Presenting pork as “the other white meat” encouraged shoppers to view it as a lighter alternative without changing the product itself.
The campaign became one of the most memorable food marketing efforts in recent history. Even today, many people still associate pork with white meat because the slogan was repeated so consistently over many years.
Marketing influenced perception, but it did not alter how nutrition science classifies pork.
Fresh Pork and Processed Pork Are Different Foods
One important distinction often gets overlooked.
Fresh pork and processed pork products are not nutritionally identical.
Fresh cuts such as pork tenderloin, loin chops, or pork loin roast are naturally high in protein and provide important nutrients including:
- Vitamin B12
- Thiamine
- Selenium
- Zinc
- Phosphorus
- Niacin
These cuts can fit comfortably into many balanced eating patterns when prepared with methods like roasting, grilling, baking, or broiling.
Processed products—including bacon, sausage, pepperoni, salami, and many deli meats—often contain significantly higher amounts of sodium, saturated fat, preservatives, and curing agents.

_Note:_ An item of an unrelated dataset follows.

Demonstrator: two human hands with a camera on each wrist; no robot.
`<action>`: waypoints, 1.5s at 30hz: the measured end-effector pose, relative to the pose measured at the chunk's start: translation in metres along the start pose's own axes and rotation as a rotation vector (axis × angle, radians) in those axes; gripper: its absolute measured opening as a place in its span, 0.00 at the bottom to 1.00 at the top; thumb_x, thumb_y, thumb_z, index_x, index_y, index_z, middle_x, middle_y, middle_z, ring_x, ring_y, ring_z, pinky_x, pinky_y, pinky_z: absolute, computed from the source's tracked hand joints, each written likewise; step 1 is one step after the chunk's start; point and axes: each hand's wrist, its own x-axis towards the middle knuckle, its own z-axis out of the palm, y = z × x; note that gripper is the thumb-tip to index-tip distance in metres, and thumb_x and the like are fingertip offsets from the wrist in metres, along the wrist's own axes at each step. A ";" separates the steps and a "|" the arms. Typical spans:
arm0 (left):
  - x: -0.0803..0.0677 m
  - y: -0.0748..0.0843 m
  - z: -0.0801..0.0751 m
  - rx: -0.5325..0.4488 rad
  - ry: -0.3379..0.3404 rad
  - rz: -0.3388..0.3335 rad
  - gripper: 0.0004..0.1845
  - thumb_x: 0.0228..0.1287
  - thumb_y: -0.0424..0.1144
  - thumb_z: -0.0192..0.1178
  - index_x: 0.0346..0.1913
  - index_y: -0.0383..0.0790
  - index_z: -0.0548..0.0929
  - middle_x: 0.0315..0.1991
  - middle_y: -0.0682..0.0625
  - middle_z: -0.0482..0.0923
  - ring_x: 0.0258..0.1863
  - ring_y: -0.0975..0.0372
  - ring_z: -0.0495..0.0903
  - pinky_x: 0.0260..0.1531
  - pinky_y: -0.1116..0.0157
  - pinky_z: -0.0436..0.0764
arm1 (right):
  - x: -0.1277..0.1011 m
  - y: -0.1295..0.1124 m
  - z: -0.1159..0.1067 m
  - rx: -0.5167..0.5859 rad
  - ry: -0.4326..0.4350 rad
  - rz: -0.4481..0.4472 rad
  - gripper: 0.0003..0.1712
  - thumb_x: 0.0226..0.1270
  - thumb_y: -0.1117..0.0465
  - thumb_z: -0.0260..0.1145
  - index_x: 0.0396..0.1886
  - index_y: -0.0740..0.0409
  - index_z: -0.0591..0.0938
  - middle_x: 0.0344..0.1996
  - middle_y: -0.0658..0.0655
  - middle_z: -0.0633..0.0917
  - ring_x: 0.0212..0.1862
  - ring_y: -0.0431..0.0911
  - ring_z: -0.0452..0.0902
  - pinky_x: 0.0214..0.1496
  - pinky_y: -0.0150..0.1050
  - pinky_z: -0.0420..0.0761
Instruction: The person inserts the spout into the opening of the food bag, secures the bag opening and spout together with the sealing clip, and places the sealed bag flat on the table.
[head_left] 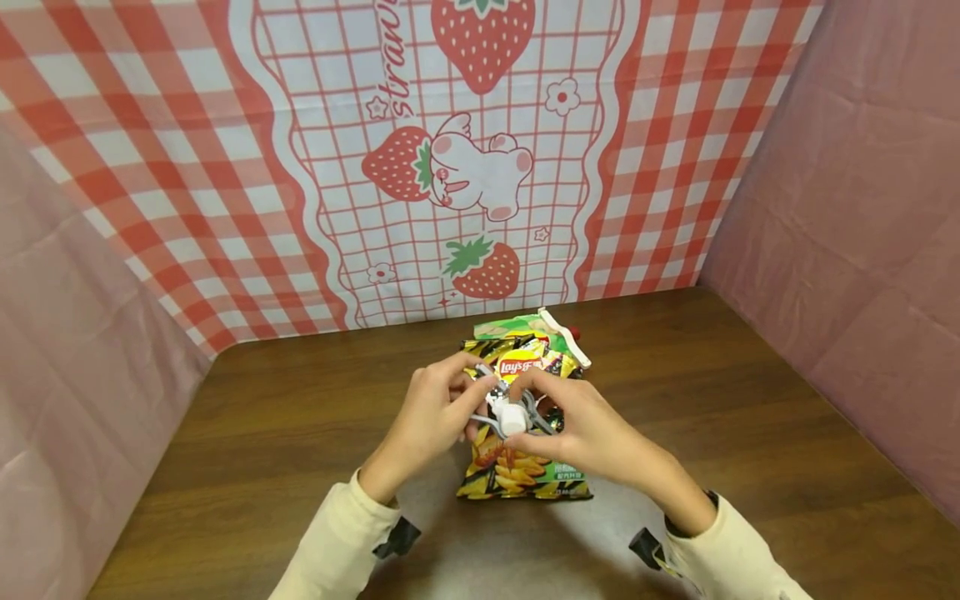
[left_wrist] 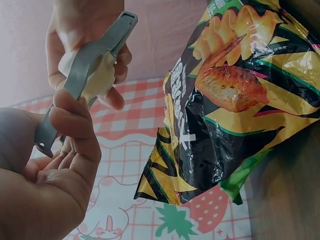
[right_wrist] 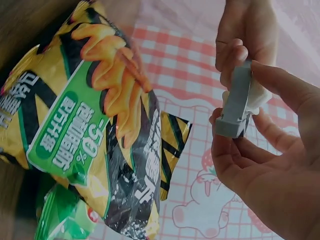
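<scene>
Both hands hold a grey bag clip with a round white spout cap (head_left: 513, 419) above a black-and-yellow Lay's chip bag (head_left: 525, 483). My left hand (head_left: 431, 412) pinches one end of the clip's grey bars. In the left wrist view, the left thumb and fingers close round the grey bar (left_wrist: 80, 70), which slants upward. My right hand (head_left: 588, 429) grips the other end, with thumb and fingers on either side of the white cap. The right wrist view shows the grey end of the clip (right_wrist: 235, 107) between the right fingers. In the head view, the clip and hands cover the bag's middle.
Behind the Lay's bag lies a green bag (head_left: 517, 325) with a white sealing strip (head_left: 564, 337) along one edge. Both rest on a brown wooden table (head_left: 712, 400). A red-checked strawberry cloth (head_left: 480, 167) hangs at the back, with pink cloth (head_left: 832, 225) at the sides.
</scene>
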 end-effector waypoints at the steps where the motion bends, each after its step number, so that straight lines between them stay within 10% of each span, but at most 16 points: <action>1: 0.000 0.000 0.000 0.005 0.001 0.000 0.08 0.73 0.38 0.59 0.46 0.36 0.81 0.18 0.52 0.78 0.09 0.53 0.77 0.08 0.63 0.75 | 0.000 0.001 0.001 -0.025 -0.007 -0.023 0.22 0.57 0.57 0.78 0.48 0.50 0.78 0.41 0.43 0.82 0.39 0.38 0.78 0.41 0.38 0.80; 18: 0.003 -0.004 -0.010 0.009 0.052 -0.041 0.06 0.71 0.38 0.61 0.43 0.39 0.82 0.17 0.51 0.79 0.09 0.59 0.76 0.09 0.62 0.75 | -0.001 0.008 -0.018 0.004 0.137 -0.079 0.15 0.64 0.62 0.72 0.50 0.48 0.85 0.49 0.44 0.85 0.52 0.40 0.80 0.53 0.39 0.79; 26: -0.018 -0.022 -0.058 0.050 0.121 -0.182 0.09 0.72 0.41 0.61 0.43 0.36 0.82 0.20 0.45 0.80 0.10 0.60 0.76 0.10 0.61 0.77 | -0.002 0.017 -0.031 -0.029 0.257 -0.023 0.08 0.65 0.62 0.71 0.42 0.45 0.85 0.36 0.42 0.83 0.36 0.37 0.78 0.33 0.34 0.79; 32: -0.044 -0.066 -0.095 0.047 0.175 -0.234 0.11 0.73 0.38 0.58 0.44 0.29 0.80 0.20 0.43 0.79 0.11 0.62 0.76 0.13 0.64 0.77 | -0.005 0.032 -0.044 -0.142 0.326 0.027 0.06 0.66 0.61 0.70 0.42 0.54 0.87 0.37 0.46 0.86 0.32 0.37 0.79 0.32 0.34 0.79; 38: -0.064 -0.111 -0.103 -0.065 0.046 -0.333 0.13 0.74 0.35 0.56 0.45 0.22 0.77 0.22 0.44 0.78 0.14 0.63 0.77 0.15 0.64 0.79 | -0.008 0.042 -0.053 -0.224 0.356 0.054 0.07 0.67 0.61 0.70 0.43 0.57 0.86 0.34 0.47 0.86 0.30 0.37 0.77 0.31 0.34 0.78; 45: -0.070 -0.129 -0.105 -0.045 -0.109 -0.392 0.13 0.74 0.35 0.56 0.43 0.22 0.75 0.23 0.42 0.80 0.17 0.61 0.80 0.18 0.62 0.82 | -0.008 0.050 -0.057 -0.230 0.369 0.052 0.07 0.68 0.64 0.68 0.44 0.58 0.85 0.30 0.47 0.84 0.30 0.38 0.77 0.30 0.35 0.78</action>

Most public health recommendations that encourage limiting red meat place particular emphasis on processed meats, which are consistently associated with less favorable health outcomes when eaten frequently.
Recognizing the difference between fresh pork and heavily processed pork products helps create a more accurate picture of overall nutrition.
Choosing Pork Wisely
If pork is part of your diet, a few simple habits can make a meaningful difference.
Choose leaner cuts when possible, trim visible fat, and cook using methods that don’t require excessive added fat. Pair pork with vegetables, whole grains, beans, or salads to create a balanced meal rather than building the entire plate around meat.
Portion size matters as much as food choice. Even nutritious foods are best enjoyed as part of an overall eating pattern that includes plenty of fruits, vegetables, legumes, whole grains, and healthy fats.
Looking Beyond Labels
The debate over whether pork is “red” or “white” sometimes distracts from questions that matter even more.
How often are highly processed foods appearing on the menu?
Is the overall diet rich in plant foods?
Are meals balanced rather than oversized?
Those factors generally have a greater influence on long-term health than a single marketing label.
The Takeaway
The famous slogan helped reshape public perception, but it didn’t rewrite biology.
Pork is scientifically classified as red meat because of its myoglobin content. At the same time, many fresh pork cuts are lean, nutrient-rich sources of protein that can fit into a healthy eating pattern.
Understanding that distinction allows consumers to make choices based on nutritional facts instead of decades-old advertising.
Rather than asking whether pork is “white” or “red,” a better question is whether the food on your plate is fresh, balanced, and part of an overall eating pattern that supports your health goals. Knowledge—not marketing—is the strongest ingredient in making informed decisions.